Autopsy decisions are also unreliable. In a 2021 study, opinions of medical examiners whether a child’s death was an accident or homicide was strongly influenced by the child’s race and who brought the child to the hospital, even if the child’s injuries and history were otherwise identical. In response, leading medical examiners explained that manner of death “is not a ‘scientific’ determination” and “often does not hold up well in court.” However, jurors—including some at Roberson’s trial—often hear and trust these weak views, which has led some scholars to support that mode of death testimony. should not be admissible in US courts, as is the case in almost every other country.

As research debunking shaken baby syndrome has grown, so have successful legal challenges to criminal convictions based on it, including another case from Texas where — just eight days before Roberson’s scheduled execution — a man was granted a new trial on the grounds that “scientific knowledge has evolved” since his 2004 trial and would “probably result in an acquittal” in 2024. Before his death in 2016, even Guthkelch—one of the theory’s architects—lamented that “his friendly suggestion to avoid harming children became an excuse for imprisoning innocent parents.” Roberson is one of those innocent parents.

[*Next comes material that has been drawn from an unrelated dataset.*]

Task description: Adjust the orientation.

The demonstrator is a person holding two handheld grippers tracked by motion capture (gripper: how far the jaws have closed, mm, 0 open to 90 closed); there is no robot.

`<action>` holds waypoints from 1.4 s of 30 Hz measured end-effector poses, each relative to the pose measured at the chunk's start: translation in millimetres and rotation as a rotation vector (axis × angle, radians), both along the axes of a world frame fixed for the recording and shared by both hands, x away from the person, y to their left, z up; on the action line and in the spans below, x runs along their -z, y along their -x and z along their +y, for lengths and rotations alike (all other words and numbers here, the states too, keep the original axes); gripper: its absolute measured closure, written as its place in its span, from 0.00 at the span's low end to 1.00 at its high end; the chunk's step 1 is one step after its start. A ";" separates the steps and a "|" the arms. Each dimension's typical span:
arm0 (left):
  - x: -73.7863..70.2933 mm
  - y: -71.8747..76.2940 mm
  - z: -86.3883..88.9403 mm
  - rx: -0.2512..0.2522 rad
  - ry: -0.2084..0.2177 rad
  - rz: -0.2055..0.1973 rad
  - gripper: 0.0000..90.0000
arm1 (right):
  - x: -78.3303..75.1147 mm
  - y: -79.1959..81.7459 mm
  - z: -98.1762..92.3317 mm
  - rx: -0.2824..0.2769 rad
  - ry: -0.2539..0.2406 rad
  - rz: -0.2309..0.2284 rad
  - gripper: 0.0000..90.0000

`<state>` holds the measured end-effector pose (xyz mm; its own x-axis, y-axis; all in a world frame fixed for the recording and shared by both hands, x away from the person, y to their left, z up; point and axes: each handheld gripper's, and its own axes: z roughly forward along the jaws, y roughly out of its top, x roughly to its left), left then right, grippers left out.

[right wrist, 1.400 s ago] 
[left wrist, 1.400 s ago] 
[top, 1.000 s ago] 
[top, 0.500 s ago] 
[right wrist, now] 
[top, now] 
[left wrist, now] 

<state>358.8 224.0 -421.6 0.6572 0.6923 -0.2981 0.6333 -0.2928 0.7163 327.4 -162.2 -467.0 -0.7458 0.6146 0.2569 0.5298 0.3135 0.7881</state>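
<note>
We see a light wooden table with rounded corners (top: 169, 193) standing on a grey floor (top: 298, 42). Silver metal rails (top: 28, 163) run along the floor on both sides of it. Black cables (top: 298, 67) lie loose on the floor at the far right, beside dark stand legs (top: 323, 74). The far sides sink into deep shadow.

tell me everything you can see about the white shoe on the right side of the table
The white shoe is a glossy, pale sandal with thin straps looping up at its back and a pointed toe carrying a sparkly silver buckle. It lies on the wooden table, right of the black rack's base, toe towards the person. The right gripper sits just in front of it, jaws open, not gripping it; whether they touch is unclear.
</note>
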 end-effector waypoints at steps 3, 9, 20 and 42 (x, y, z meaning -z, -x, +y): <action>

Science is constantly evolving, and when it reveals a mistake of the past, we don’t just resign ourselves to it; we are taking corrective action. Our legal system should be no different. When Robert Roberson was convicted, the triad of wounds was widely accepted as evidence of shaking, but as science has progressed, this is no longer the case. The legal guarantee of due process must accommodate such progress, especially when a person’s life literally depends on it. For the law to ignore evolving scientific knowledge is not only unfair; it is criminal.